En revanche, ne pas agir, comme cela fut le cas pour l’amiante, c’est prendre le risque de porter durablement atteinte à la santé d’un grand nombre d’hommes et de femmes. Cette réticence à agir dans ces conditions est certes compréhensible, mais contraire à l’esprit même du principe de précaution, la Charte de l’environnement précisant expressément que les autorités publiques doivent agir même si la réalisation du dommage est incertaine, y compris « en l’état des connaissances scientifiques ».
Mme Roselyne Bachelot-Narquin, ministre. Nous agissons !
M. Guy Fischer. Pour mémoire, lorsque le gouvernement britannique, en pleine crise de la vache folle, a décidé de contester l’embargo sur la viande bovine produite au Royaume-Uni, la Cour de justice des Communautés européennes a décidé « qu’il doit être admis que, lorsque des incertitudes subsistent quant à l’existence ou à la portée de risques pour la santé des personnes, les institutions peuvent prendre des mesures de protection sans avoir à attendre que la réalité et la gravité de ces risques soient pleinement démontrées ».

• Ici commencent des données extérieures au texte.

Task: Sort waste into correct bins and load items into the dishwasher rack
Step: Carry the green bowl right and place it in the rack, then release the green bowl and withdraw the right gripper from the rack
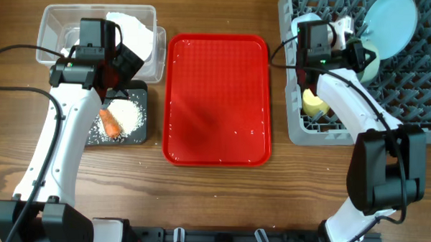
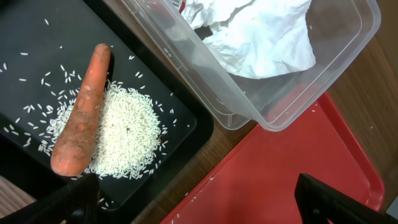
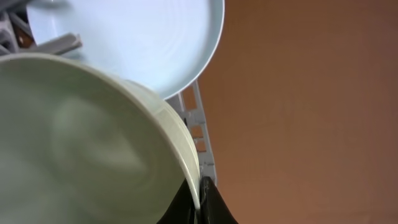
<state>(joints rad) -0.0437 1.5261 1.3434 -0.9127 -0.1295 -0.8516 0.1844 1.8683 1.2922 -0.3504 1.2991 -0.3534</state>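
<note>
Your right fingers (image 3: pixel 214 208) are pinching the rim of the pale-green bowl (image 3: pixel 93 143), holding it at the far side of the dishwasher rack (image 1: pixel 417 106), just beside the light-blue plate (image 3: pixel 137 37). Your left fingers (image 2: pixel 65 202) are hanging wide apart and empty over the bench, near the black tray (image 2: pixel 31 37) carrying the carrot (image 2: pixel 81 118) and rice (image 2: pixel 124 134).

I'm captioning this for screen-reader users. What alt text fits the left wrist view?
An orange carrot lies along a heap of white rice in a black tray; beside it a clear tub holds a crumpled white napkin, with a red tray below. The left gripper, open, frames the bottom edge.
</note>
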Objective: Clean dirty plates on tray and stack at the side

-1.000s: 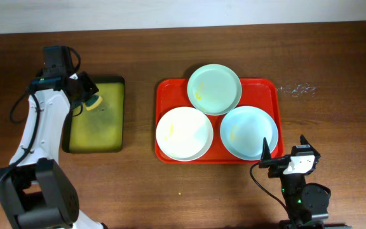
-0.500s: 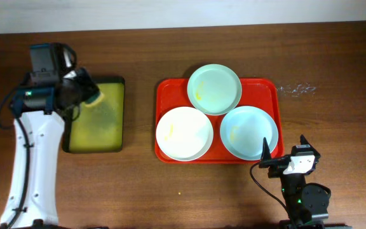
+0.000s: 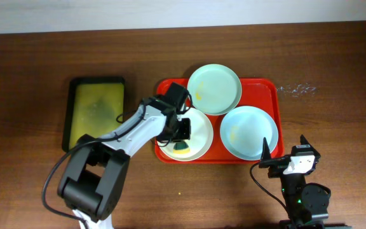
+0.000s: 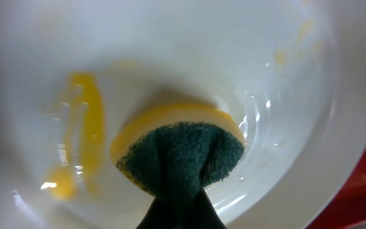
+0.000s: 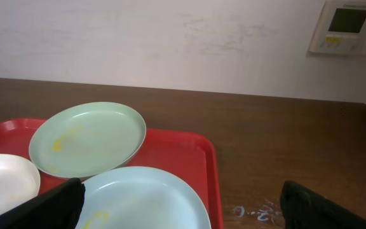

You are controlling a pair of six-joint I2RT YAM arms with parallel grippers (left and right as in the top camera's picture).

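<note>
left gripper (image 3: 182, 138) clamping yellow-green sponge (image 4: 180, 149), now arriving from far-left tray (image 3: 97, 114) onto round white plastic plate (image 3: 199, 124); scrubbing starting; right gripper (image 3: 283, 149) gaping.

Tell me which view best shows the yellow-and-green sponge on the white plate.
Left wrist: the yellow foam sponge with dark green scrub pad fills the frame, against the round white plastic plate. Overhead shows just a green speck at the left gripper. Right wrist misses it.
</note>
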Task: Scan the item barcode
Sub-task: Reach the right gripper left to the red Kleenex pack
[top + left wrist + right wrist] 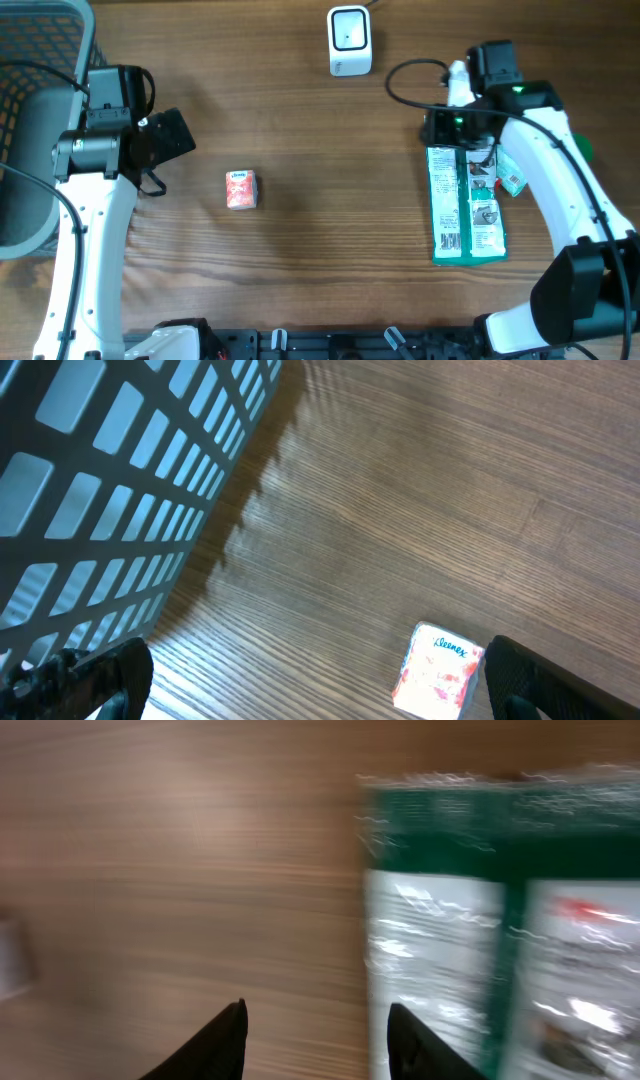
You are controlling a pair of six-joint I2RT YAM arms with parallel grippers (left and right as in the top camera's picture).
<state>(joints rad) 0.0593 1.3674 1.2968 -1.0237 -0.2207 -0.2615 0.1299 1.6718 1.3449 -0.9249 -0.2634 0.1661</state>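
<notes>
Upper left of overhead frame: dark mesh basket [40,30] on wooden table [330,260]; lattice wall filling upper left of left wrist view. Just right of basket: left gripper [315,675], jaws wide apart, one dark fingertip in each lower corner of wrist view, gripping nothing, bare wood between. Left of centre: small Kleenex tissue pack [241,189], red-orange with white top, lying flat, apart from left gripper, near the right-hand fingertip in left wrist view. Top centre: white scanner [349,41] with dark window, cable [372,4] leading off top edge, well apart from both packs. Right of centre: long green packet [465,205], flat on table, printed side up, long axis running top to bottom of frame, well apart from scanner. At packet's top end: right gripper [318,1030], jaws partly apart, wood grain between fingers, packet's left edge just beside right-hand finger; contact not discernible, wrist view blurred.
</notes>
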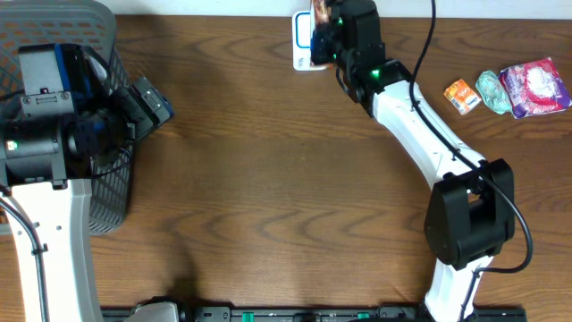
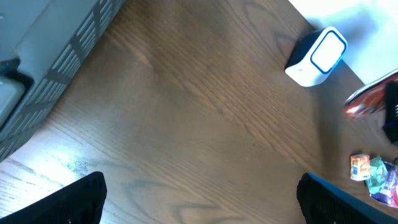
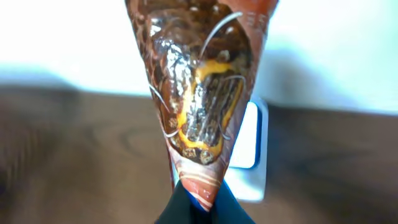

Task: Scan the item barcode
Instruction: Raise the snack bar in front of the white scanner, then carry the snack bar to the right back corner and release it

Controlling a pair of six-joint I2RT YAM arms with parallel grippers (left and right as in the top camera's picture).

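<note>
The left gripper (image 2: 200,180) hangs over the brown wooden table (image 1: 268,197) beside the grey mesh plastic basket (image 1: 112,192), fingers spread wide and empty. Farther out, the right gripper (image 3: 199,202) pinches the narrow end of a glossy brown-and-orange foil snack packet (image 3: 202,93), close to the white box scanner with a blue-rimmed window (image 2: 316,56) at the table's far edge.

Grey mesh basket (image 1: 89,36) at the left edge of the brown wooden worktop (image 1: 268,161); white box scanner (image 1: 301,46) at rear centre, glossy brown wrapped packet (image 3: 199,93) just before it; three small snack packets (image 1: 492,92) in a row at right.
</note>
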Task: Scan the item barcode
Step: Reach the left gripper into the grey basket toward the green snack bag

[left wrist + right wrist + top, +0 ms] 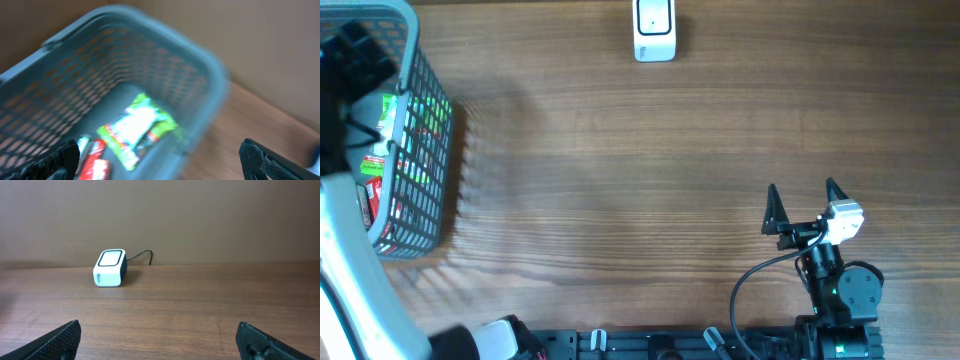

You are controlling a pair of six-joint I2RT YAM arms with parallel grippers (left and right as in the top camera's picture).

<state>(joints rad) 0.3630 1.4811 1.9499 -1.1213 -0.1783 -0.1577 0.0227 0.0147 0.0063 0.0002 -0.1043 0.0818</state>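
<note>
Hovering over the grey basket (420, 150) at the left edge of the table (620, 170), the left gripper (160, 167) has its jaws spread wide with nothing between them. The green packet (137, 127) lies on the basket floor below, and a red packet (95, 162) lies just beside it (the wrist view is too blurred to tell whether they touch). A wide descent could pinch both packets at once, or only a loose corner of film that slips free on the lift. The basket walls are close on the near side, so a finger could snag the mesh or rim and drag or tip the basket. No barcode is visible from here, so the packet may well arrive at the white scanner (654, 30), well apart at the middle of the far edge, with the wrong face towards it. The right gripper (805, 205), equally wide and empty, sits near the near right corner, clear of everything, and looks unlikely to interfere
</note>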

Cela étant, je sais que certains estimeront – c’est le cas de la majorité des membres de la commission des affaires sociales – que, en raison de l’absence d’un consensus scientifique sur les risques liés à l’exposition au BPA pour les êtres humains, il n’y a pas lieu d’adopter la présente proposition de loi.
Pourtant, si les avis scientifiques ne sont pas encore unanimes, de nombreux collèges de spécialistes, à commencer par la société internationale d’endocrinologie, mettent en exergue l’effet potentiel des molécules de BPA sur la reproduction masculine ou féminine, sur l’obésité, la thyroïde ou encore sur le cancer du cerveau ou de la prostate.

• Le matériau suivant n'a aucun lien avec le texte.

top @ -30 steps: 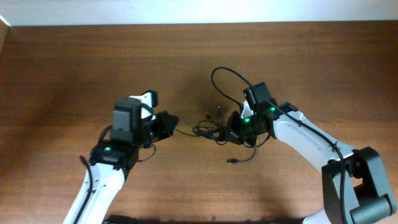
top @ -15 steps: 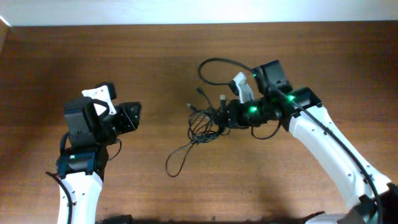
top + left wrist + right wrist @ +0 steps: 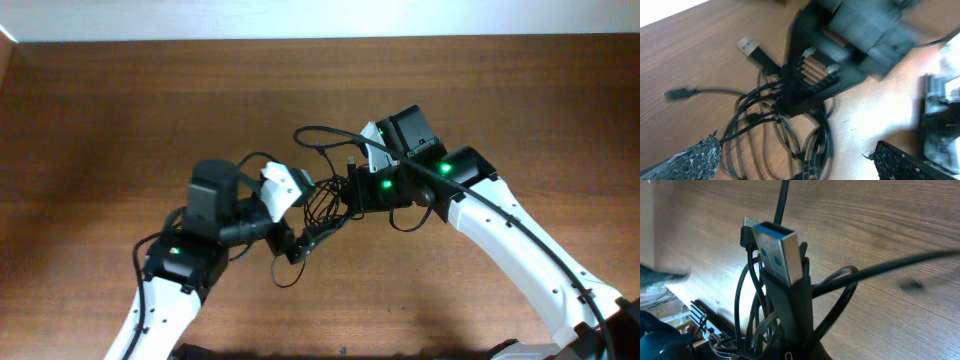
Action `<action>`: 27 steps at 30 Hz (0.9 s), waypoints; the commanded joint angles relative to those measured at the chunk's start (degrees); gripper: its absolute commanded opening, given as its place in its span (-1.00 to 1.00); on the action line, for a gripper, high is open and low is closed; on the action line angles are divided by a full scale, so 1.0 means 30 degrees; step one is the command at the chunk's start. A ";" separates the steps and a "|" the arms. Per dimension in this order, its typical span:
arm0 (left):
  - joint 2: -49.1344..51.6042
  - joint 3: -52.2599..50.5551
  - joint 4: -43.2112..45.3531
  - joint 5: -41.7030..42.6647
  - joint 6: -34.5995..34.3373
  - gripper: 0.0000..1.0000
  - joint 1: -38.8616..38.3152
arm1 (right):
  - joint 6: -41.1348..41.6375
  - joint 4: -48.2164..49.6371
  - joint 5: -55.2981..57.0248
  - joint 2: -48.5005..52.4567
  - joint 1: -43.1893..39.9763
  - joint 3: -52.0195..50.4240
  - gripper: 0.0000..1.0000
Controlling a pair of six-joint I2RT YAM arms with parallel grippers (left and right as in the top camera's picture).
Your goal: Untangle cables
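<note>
Cables (image 3: 322,208), a black tangle, are clenched in the right gripper's (image 3: 352,192) jaws; the left gripper's (image 3: 288,246) jaws stand released, spread either side of the lower loops.

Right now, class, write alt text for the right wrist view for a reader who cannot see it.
A USB plug with a blue tongue stands upright at centre, rising from a bundle of looped black cables above a wooden table.

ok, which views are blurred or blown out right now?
Left wrist: motion blur, right gripper smeared, cable bundle soft. Right wrist: USB plug sharp, bright glare on the table, left edge blurred. Overhead: evenly lit, mildly soft.
</note>
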 commanded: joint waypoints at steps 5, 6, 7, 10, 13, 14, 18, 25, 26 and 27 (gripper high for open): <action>0.1982 0.0102 0.0488 -0.8269 -0.0845 0.81 -0.2106 | 0.0146 -0.0087 -0.1260 -0.0153 0.0051 0.0386 -0.92; 0.2827 0.0102 0.0794 -0.8247 -0.1355 0.76 -0.2106 | 0.0146 -0.0233 -0.1260 -0.0153 0.0051 0.0386 -0.92; 0.3373 0.0102 0.1027 -0.8080 -0.1370 0.49 -0.2120 | 0.0146 -0.0270 -0.1260 -0.0153 0.0051 0.0386 -0.92; 0.3825 0.0102 0.1486 -0.6011 -0.1421 -1.00 -0.2142 | 0.0146 -0.0284 -0.1137 -0.0153 0.0051 0.0386 -0.92; 0.2776 0.0102 0.1749 -0.6397 -0.3024 -1.00 -0.1654 | 0.0153 -0.0299 -0.0670 -0.0153 0.0051 0.0386 -0.91; 0.2091 0.0102 0.1756 -0.7402 -0.4131 -1.00 -0.1195 | 0.0153 -0.0291 -0.0605 -0.0153 0.0051 0.0386 -0.92; 0.0175 0.0102 0.1741 -0.8051 -0.4809 -1.00 0.0124 | 0.0138 -0.0277 -0.1078 -0.0153 0.0051 0.0386 -0.90; 0.0102 0.0102 0.0663 -1.1876 -0.8102 -1.00 0.0146 | 0.0007 -0.0401 -0.2331 -0.0153 -0.0007 0.0619 0.24; 0.0095 0.0102 0.0240 -1.3355 -0.9347 -1.00 0.0146 | 0.0124 -0.0561 -0.2135 -0.0153 -0.0175 0.0758 -0.06; 0.0087 0.0102 0.0160 -1.3704 -1.0185 -1.00 0.0153 | 0.0597 -0.0852 -0.1268 -0.0153 -0.0342 0.0809 -0.32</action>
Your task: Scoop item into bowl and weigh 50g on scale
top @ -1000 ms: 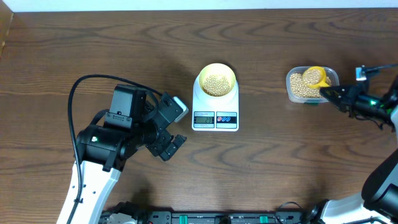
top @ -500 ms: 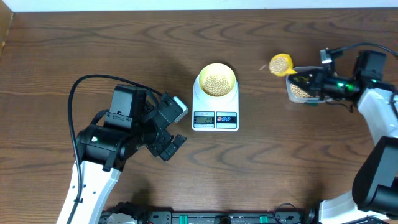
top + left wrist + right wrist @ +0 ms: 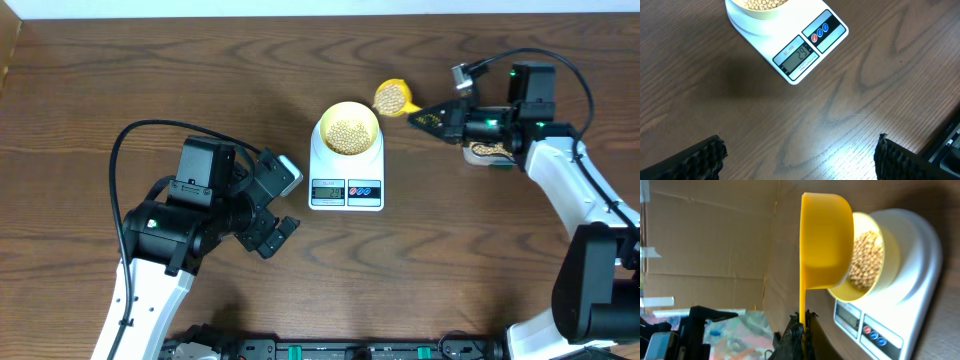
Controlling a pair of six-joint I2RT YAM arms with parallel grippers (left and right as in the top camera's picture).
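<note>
Near the middle of the table [image 3: 150, 90], toward its far edge, the bowl [image 3: 348, 112] of beans [image 3: 347, 137] is carried on the scale [image 3: 346, 172], whose display [image 3: 799, 55] is read as 29. Just right of the bowl's rim, a yellow scoop [image 3: 392, 97] heaped with beans is held up by its handle, pinched in the closed right claw [image 3: 424, 117]. Between the scale and the left edge, the left claw [image 3: 288, 205] is spread wide and empty.

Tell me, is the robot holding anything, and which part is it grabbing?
The right gripper holds the bright yellow plastic scoop by the end of its thin handle. The left gripper is open and empty.
</note>
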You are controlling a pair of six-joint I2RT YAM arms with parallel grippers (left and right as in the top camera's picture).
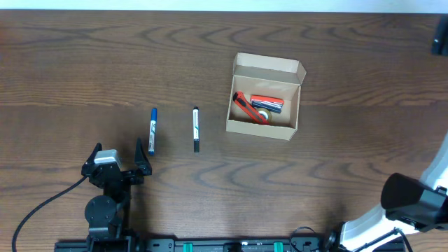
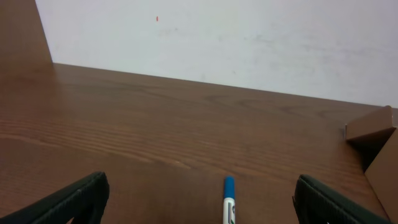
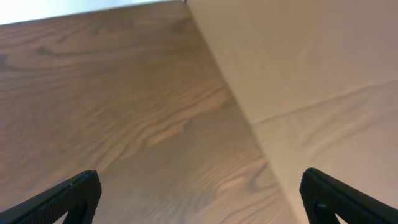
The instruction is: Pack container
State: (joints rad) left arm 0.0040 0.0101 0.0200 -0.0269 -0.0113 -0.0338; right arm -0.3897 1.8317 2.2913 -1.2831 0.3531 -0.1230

La proposition de loi que nous examinons aujourd’hui s’inscrit précisément au rebours d’une dérive dans l’application du principe de précaution en tant que manière rétroactive d’apprécier la responsabilité de certains décideurs.
Ce qu’il nous est proposé, c’est précisément d’agir de manière préventive, plutôt que d’attendre l’éventuelle survenue du dommage et de rechercher ensuite des responsables.
Le groupe CRC-SPG votera donc cette proposition de loi, considérant que l’interdiction de l’utilisation et de la vente du bisphénol A, ainsi que de la publicité pour ce produit, est pleinement justifiée.